I would put the double ended MSD coil right on the engine with one wire from each end to both pliugs on one housing. One coil for front housing and one for rear housing. Plugs fire together of course. Keep the inductive plug wires as short as is possible.
I don't think quickly heating the housings has anything to do with this. I actually have never heard that one.
The advance mapping must pull the timing down to an area within 10 deegrees of TDC. Maybe down to zero if its too hot or too cool. The engine should run well rich of peak EGT. Best power will be just rich of peak, but max heat will also happen there.
If the knock sensor says its detonating, try a pass with the trailing plugs shorted out. Detonation is charge temperature dependant,
and you have to run a bunch of intercooler to stay out of it. Spray water on the intercooler and oil radiator before each pass. Or pack them in dry ice.
With ceramic apex seals it can survive a number of detonation events.
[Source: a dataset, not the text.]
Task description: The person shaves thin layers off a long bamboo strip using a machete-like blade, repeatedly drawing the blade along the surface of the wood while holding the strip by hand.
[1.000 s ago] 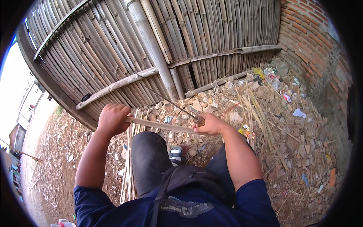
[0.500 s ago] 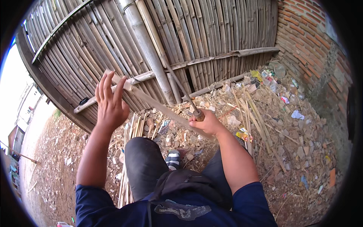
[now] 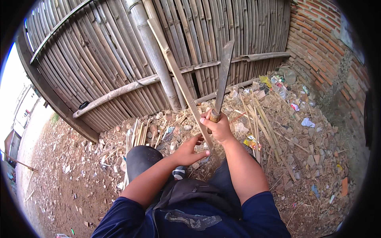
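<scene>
My right hand [image 3: 219,127] is closed around the wooden handle of a machete [image 3: 224,75], its blade pointing up and away from me. Against the same hand's fingers leans a long bamboo slat [image 3: 180,81], rising to the far left across the fence. My left hand [image 3: 189,152] is beside the slat's lower end, thumb stretched out and fingers apart and slightly bent. Its fingertips come close to the slat's edge; whether they touch it cannot be made out.
A bamboo fence [image 3: 115,59] with a thick pole [image 3: 152,51] stands ahead, meeting a brick wall [image 3: 317,43] at right. Split bamboo strips [image 3: 139,133] lie by my left knee, more strips [image 3: 268,127] at right. Rubble and litter [image 3: 283,93] cover the ground.
My left hand has dropped from the slat's upper end to beside its lower end. The slat has swung more upright. The machete blade has turned from up-left to up and slightly right.
</scene>
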Demonstrator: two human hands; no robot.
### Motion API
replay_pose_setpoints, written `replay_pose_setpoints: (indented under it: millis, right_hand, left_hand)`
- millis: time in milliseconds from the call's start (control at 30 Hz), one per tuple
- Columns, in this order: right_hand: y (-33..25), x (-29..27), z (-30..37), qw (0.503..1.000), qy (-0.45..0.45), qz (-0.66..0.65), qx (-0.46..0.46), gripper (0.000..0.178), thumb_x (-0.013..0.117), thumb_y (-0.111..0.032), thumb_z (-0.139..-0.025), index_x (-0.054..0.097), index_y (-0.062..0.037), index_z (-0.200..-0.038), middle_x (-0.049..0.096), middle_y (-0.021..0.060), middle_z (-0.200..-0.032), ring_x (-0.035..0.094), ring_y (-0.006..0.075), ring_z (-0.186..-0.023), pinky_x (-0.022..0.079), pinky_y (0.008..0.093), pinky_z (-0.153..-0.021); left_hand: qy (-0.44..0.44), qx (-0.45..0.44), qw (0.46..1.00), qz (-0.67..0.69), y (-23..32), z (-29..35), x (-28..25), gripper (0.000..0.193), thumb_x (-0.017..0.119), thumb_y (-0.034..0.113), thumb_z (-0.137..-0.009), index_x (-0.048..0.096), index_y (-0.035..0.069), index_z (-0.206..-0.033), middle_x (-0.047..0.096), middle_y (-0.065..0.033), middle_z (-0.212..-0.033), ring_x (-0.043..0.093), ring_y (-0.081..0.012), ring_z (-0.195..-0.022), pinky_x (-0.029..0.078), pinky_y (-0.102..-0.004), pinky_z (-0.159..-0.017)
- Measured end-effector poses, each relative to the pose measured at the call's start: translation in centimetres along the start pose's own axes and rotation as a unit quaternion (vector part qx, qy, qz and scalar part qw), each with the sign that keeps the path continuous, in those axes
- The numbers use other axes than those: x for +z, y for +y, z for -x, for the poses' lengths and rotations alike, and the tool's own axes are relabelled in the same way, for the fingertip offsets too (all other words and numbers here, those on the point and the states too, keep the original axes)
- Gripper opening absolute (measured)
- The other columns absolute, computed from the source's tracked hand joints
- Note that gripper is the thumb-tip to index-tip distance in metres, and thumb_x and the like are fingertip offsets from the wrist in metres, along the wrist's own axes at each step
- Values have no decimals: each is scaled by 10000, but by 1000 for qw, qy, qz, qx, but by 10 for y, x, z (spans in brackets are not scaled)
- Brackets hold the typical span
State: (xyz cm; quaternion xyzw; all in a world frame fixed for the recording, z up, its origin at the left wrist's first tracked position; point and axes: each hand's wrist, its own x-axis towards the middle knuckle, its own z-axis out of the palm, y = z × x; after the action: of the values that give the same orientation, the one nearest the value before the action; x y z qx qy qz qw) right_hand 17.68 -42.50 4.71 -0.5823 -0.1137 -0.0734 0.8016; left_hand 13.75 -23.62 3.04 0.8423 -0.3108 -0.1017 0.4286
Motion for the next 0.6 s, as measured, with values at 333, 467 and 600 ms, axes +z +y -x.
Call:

It will not survive one preignition event.
One engine mount as a mono ball and the other in rubber with a calibrated strain gage across it, and you data collection and you have a dyno.
If you are running a dog ring trans and shifting without the clutch, you must shim up the pressure plate to allow some slipage of the disc on gear changes. Those shock loads appear inside the engine as torque spikes that can shear off a dowel.
This advice may be worth what it is costing you.
Lynn E. Hanover
I would like to add something here. Last weekend we were running our supercharged RX3 at the drag strip. After a pass oil was everywhere. We cracked the rear iron at the dowel pin. Never seen this before and after doing some searching Dave Atkins thought we didnt get enough heat in the motor before we nailed it. We cool it way down before each pass. Were running about 17lbs of boost. Dave says were creating too much heat too quick and the aluminum is expanding so fast its cracking the iron. Were not over heating, but it does get there fast. New experience for me, thought I would pass it on. Could be important for you turbo guys.